Picked up some poop, and the frog jumped at me and ate it out my hand :O

Will it be alright????


----------



## -EJ (Jan 20, 2008)

Schit happens... (sorry couldn't resist)

I've seen em eat worse.




Bradders100 said:


> So, Feeding time, chucked in the crickets, then started spot cleaning (frogs dont tend to jump about then as they are too busy looking for crickets)
> 
> Picked up some poop, and the frog jumped at me and ate it out my hand :O
> 
> Will it be alright????


----------



## Trice (Oct 4, 2006)

Yeah, they should be ok! so long as thats not going to become their main diet!:lol2:


----------



## Gecko_Sean (Aug 15, 2007)

Totally normal. Some dogs do it too. He will be fine.


----------



## twydell (Jul 29, 2008)

it was just his idea of a chocolate pudding after dinner! he'll be okay :lol2:


----------



## zune_lai (Feb 6, 2008)

lol i hope mine doesnt do that


----------



## Bradders100 (Feb 3, 2008)

Hahahahah! Thanks everyone! Was worried as hell xDDDD

She seems fine this morning to its all good


----------



## ladybird (Sep 9, 2006)

:lol2::lol2::lol2:

I'd imagine it will be ok.
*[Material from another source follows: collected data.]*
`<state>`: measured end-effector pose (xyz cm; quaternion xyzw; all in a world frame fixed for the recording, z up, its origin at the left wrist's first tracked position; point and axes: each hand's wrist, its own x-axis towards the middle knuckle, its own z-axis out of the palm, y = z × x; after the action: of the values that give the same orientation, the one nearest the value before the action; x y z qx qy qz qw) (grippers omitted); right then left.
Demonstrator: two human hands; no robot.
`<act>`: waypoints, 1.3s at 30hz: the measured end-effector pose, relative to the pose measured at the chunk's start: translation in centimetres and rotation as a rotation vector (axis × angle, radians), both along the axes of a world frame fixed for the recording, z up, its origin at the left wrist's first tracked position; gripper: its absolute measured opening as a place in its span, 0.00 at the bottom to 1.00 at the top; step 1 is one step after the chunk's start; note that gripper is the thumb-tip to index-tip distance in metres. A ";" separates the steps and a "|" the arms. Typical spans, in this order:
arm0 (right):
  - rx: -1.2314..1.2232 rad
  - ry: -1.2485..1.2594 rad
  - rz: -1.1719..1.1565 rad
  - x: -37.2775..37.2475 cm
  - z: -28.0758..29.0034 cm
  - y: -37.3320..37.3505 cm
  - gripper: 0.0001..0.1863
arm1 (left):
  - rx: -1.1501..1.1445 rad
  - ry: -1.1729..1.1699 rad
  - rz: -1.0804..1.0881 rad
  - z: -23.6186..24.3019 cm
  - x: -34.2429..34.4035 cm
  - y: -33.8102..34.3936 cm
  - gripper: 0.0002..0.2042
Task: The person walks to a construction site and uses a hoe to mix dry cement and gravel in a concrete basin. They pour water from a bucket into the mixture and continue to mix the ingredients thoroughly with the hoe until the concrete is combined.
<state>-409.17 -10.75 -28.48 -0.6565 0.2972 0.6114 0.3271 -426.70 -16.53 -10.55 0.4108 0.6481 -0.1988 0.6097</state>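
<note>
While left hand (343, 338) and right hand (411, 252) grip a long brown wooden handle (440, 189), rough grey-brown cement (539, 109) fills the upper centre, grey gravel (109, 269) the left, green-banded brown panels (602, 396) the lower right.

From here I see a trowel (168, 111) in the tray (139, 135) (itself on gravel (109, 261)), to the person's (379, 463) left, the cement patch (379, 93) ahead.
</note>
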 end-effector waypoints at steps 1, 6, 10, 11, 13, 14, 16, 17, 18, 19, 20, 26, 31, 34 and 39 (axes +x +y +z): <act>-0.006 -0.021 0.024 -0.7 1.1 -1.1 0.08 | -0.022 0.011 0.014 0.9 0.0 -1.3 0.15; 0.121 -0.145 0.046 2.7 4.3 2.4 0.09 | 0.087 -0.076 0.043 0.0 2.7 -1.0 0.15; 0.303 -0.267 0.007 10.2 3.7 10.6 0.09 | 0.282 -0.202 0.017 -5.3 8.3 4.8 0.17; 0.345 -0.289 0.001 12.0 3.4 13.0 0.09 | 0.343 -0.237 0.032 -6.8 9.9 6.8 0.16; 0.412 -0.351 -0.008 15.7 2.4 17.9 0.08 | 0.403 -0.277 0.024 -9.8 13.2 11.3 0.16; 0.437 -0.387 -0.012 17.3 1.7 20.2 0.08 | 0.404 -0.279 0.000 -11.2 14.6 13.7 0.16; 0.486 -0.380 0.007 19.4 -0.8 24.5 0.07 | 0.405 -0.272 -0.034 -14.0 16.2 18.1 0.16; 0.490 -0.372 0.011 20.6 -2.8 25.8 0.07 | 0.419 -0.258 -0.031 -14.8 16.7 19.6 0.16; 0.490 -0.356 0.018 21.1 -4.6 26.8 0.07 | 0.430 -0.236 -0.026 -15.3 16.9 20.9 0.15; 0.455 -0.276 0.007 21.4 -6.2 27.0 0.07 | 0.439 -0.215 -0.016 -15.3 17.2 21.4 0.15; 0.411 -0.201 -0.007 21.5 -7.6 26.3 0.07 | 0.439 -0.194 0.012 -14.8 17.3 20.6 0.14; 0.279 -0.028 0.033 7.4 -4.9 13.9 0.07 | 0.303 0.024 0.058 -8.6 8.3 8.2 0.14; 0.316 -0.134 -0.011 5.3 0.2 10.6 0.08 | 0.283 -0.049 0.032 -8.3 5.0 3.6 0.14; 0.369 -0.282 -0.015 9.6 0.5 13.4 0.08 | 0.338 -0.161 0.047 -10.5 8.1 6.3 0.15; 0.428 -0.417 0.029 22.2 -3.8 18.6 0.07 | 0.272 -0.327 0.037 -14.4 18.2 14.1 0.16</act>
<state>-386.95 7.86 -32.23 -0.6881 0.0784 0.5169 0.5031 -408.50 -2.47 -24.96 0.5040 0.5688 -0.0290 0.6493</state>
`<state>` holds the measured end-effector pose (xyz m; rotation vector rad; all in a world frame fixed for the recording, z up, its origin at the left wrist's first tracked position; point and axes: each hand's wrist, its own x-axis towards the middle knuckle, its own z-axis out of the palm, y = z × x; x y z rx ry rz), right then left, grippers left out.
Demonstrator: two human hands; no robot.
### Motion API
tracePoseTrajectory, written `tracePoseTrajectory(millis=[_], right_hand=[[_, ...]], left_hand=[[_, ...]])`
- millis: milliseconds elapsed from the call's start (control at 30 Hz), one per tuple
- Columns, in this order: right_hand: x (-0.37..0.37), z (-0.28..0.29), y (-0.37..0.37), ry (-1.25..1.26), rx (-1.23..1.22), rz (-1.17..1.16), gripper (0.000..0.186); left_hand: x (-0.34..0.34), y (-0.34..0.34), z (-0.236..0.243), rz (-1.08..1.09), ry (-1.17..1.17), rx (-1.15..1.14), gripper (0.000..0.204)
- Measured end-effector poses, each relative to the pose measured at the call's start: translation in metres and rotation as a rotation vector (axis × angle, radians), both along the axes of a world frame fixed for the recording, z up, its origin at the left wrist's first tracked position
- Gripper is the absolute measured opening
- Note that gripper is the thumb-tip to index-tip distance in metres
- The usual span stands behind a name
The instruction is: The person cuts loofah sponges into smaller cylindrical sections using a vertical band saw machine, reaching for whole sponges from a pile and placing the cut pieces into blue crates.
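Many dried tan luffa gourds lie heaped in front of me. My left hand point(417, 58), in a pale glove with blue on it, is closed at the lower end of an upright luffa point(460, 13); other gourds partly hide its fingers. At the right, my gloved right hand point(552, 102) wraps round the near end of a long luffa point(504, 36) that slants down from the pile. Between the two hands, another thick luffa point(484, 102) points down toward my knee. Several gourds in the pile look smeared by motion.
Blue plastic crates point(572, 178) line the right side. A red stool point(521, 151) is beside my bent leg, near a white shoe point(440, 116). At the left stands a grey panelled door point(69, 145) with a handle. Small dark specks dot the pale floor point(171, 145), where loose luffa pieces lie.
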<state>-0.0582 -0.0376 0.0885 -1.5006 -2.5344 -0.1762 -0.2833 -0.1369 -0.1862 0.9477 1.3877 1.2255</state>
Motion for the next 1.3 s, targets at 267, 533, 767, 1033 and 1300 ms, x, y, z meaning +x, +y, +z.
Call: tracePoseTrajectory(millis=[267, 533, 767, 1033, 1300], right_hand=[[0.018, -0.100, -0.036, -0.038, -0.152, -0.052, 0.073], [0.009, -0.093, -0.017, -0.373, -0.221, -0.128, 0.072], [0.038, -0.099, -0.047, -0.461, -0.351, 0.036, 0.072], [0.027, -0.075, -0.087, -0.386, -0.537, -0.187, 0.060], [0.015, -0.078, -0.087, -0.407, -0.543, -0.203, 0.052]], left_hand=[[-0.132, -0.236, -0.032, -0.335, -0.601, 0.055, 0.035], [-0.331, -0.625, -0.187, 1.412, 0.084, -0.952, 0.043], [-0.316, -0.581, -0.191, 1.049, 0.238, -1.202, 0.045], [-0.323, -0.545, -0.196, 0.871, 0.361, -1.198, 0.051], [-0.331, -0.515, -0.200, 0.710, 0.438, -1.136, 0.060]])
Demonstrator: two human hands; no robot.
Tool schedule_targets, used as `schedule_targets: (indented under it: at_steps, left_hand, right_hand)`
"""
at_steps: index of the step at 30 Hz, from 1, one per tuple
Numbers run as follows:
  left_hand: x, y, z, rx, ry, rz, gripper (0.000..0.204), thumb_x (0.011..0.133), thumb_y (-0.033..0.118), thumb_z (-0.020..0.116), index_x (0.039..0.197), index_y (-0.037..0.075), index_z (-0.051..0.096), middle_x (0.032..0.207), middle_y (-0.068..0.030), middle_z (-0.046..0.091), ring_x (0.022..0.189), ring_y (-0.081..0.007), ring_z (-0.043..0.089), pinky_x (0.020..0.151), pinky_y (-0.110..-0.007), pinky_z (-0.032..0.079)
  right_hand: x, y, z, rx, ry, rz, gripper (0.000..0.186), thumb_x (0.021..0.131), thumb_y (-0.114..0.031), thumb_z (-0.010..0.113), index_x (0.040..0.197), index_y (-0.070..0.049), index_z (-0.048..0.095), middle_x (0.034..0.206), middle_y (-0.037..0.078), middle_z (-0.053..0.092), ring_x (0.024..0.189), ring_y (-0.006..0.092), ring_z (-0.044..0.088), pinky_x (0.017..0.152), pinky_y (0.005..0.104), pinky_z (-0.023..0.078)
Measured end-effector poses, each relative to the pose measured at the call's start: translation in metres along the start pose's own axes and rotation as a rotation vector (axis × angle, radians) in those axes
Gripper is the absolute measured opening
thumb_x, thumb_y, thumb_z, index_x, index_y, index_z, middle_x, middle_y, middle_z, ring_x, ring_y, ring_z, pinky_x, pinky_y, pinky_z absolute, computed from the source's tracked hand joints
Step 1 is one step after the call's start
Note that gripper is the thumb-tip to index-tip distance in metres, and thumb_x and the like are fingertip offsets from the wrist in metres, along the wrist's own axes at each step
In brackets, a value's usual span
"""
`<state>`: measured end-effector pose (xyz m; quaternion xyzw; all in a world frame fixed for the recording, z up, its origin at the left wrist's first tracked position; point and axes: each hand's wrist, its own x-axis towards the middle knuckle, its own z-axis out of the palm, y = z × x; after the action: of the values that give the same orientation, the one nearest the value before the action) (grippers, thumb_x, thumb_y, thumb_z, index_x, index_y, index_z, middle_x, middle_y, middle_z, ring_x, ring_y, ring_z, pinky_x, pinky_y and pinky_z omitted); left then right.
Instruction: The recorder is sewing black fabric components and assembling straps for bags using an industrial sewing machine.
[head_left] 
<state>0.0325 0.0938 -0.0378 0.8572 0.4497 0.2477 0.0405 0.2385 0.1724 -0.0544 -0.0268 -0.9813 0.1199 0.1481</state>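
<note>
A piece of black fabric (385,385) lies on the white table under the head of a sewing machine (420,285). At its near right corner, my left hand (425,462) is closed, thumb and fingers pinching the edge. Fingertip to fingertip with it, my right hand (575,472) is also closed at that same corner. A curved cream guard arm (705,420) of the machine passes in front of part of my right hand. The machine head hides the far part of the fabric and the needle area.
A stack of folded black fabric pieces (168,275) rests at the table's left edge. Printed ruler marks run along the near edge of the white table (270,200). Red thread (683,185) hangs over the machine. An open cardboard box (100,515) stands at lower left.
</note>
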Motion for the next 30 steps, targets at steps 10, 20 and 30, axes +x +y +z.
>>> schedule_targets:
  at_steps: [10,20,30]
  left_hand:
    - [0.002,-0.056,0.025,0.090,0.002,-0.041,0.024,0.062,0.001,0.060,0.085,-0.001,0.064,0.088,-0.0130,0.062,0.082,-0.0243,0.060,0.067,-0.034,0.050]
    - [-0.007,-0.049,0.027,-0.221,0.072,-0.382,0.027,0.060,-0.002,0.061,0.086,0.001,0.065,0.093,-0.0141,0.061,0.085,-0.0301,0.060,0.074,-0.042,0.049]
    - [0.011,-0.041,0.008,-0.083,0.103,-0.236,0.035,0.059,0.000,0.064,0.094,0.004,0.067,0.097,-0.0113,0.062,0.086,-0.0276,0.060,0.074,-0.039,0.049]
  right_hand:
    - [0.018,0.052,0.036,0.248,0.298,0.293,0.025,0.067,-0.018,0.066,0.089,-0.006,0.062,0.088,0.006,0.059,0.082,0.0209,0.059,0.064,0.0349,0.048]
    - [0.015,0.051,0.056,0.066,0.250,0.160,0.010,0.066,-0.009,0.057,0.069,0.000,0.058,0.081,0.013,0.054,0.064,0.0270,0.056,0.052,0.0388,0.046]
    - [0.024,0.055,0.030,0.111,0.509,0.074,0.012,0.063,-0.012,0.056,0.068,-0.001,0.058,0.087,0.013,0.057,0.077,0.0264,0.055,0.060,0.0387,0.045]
Mine did that once before as well


----------



## Bradders100 (Feb 3, 2008)

I put lovely fat crickets in, and she eats her poo instead!!!

Silly moo i say xD


----------



## garysumpter (Apr 18, 2005)

Its the equivalent of us eating McDonalds.

I wouldnt worry


----------



## Bradders100 (Feb 3, 2008)

But maccy D's is YUMMMY  hahahha!

poo probs isnt so yummy xD

Though its healthier xD


----------



## Rapids (Aug 13, 2008)

might try that next time the OH refuses to make me tea, take a dump on plate :whistling2:


----------



## Bradders100 (Feb 3, 2008)

Hahahahahahaha!!!!


----------



## Axel01 (Jun 14, 2008)

Rabbits do it all the time. 

Cheaper than crix


----------



## Bradders100 (Feb 3, 2008)

Rabbits have two lots of poop xD They eat the first lot then poo out what we see as the little ball pellet looking things.

Quite clever really, making sure that nothing is wasted. xD


----------



## Axel01 (Jun 14, 2008)

That's coprophagy for you. Eating the first lot gets you loads of vitamins. Ruminants tidied the process up a lot


----------



## Pliskens_Chains (Jun 8, 2008)

wow thats c:censor luck :lol2:.
yeah he will be fine .


----------



## Bradders100 (Feb 3, 2008)

Haha,shes seems fine today xD lol


----------